Not least, data engineers, who build robust data pipelines and design, construct, and maintain the systems that ingest, process, and store data, work tirelessly to ensure the availability and quality of data for analysis and decision-making. Pipeline disruptors foil this good work with poor orchestration, messy dependencies, performance bottlenecks, and ungraceful systems failure.

If you know your enemy … 

In The Art of War, Sun Tzu famously warned: 

“If you know the enemy and know yourself, you need not fear the result of a hundred battles. If you know yourself but not the enemy, for every victory gained you will also suffer a defeat. If you know neither the enemy nor yourself, you will succumb in every battle.”

Understanding who is championing ethical and innovative data practices and what exactly they do — along with identifying and addressing their destructive alter egos — is a prerequisite for harnessing the full, constructive potential of data.

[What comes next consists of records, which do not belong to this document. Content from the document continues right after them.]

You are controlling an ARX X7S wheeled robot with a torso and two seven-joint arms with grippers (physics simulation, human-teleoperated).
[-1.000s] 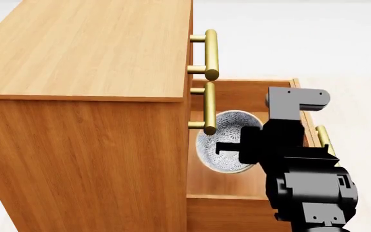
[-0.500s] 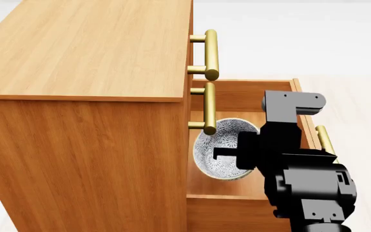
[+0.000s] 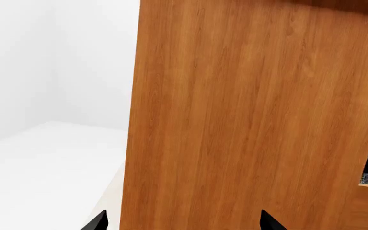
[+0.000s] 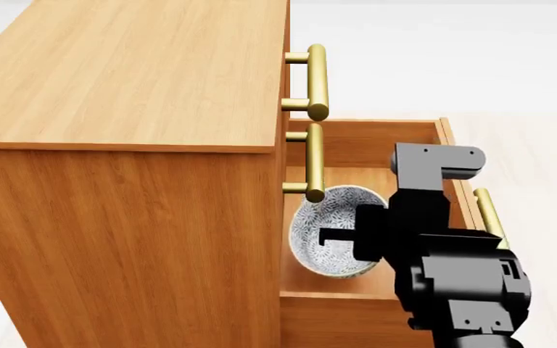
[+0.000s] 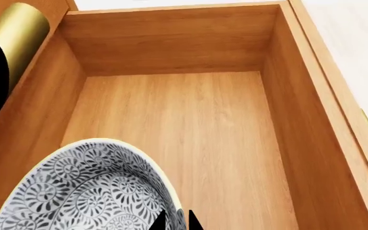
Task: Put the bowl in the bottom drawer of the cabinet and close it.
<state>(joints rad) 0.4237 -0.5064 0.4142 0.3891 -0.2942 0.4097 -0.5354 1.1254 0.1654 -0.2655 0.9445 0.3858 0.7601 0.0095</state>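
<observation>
The bowl [image 4: 329,226], white with a grey-blue floral pattern, hangs tilted inside the open bottom drawer [image 4: 376,142] of the cabinet [image 4: 133,80]. My right gripper [image 4: 341,236] is shut on its rim. In the right wrist view the gripper's [image 5: 176,221] tips pinch the rim of the bowl [image 5: 88,191] above the drawer's bare floor [image 5: 190,124]. I cannot tell whether the bowl touches that floor. My left gripper [image 3: 184,225] is open beside the cabinet's side wall [image 3: 248,110], holding nothing, and it does not show in the head view.
Brass bar handles of the two upper drawers [image 4: 318,80] [image 4: 315,163] jut out just above the bowl. The bottom drawer's own handle [image 4: 489,210] lies right of my right arm. Pale floor surrounds the cabinet.
My right gripper and the bowl have sunk lower into the drawer and shifted slightly toward the camera. The drawer has not moved.
</observation>
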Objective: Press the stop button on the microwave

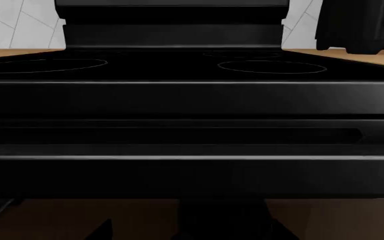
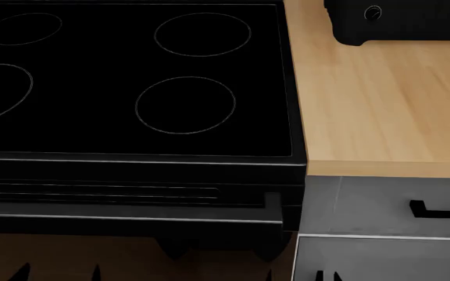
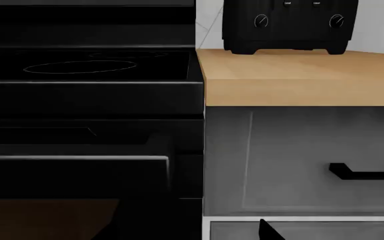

It’s up to everyone who touches data to model heroic behavior and the tactics that safeguard it and minimize risk. If we know ourselves and our enemy, we empower a present and future where data is the foundation for innovation and driving force for good.  

Dia Ali is a visionary leader in Data Intelligence Solutions at Hitachi Vantara. With a proven track record of pioneering innovation and delivering customer-centric excellence, Dia has consistently led teams to define requirements and deliver transformative solutions for enterprises.

Dia’s remarkable journey in data intelligence has included key leadership positions at renowned companies like General Electric, Ford Motor Company, ATT, and other industry giants. Dia’s passion for mentoring and inspiring others within the organization has been a driving force throughout their career.

Holding dual bachelor’s degrees in computer engineering and automatic control systems from the prestigious University of Yarmouk in Jordan, Dia blends academic depth with practical experience to excel in the realm of data intelligence.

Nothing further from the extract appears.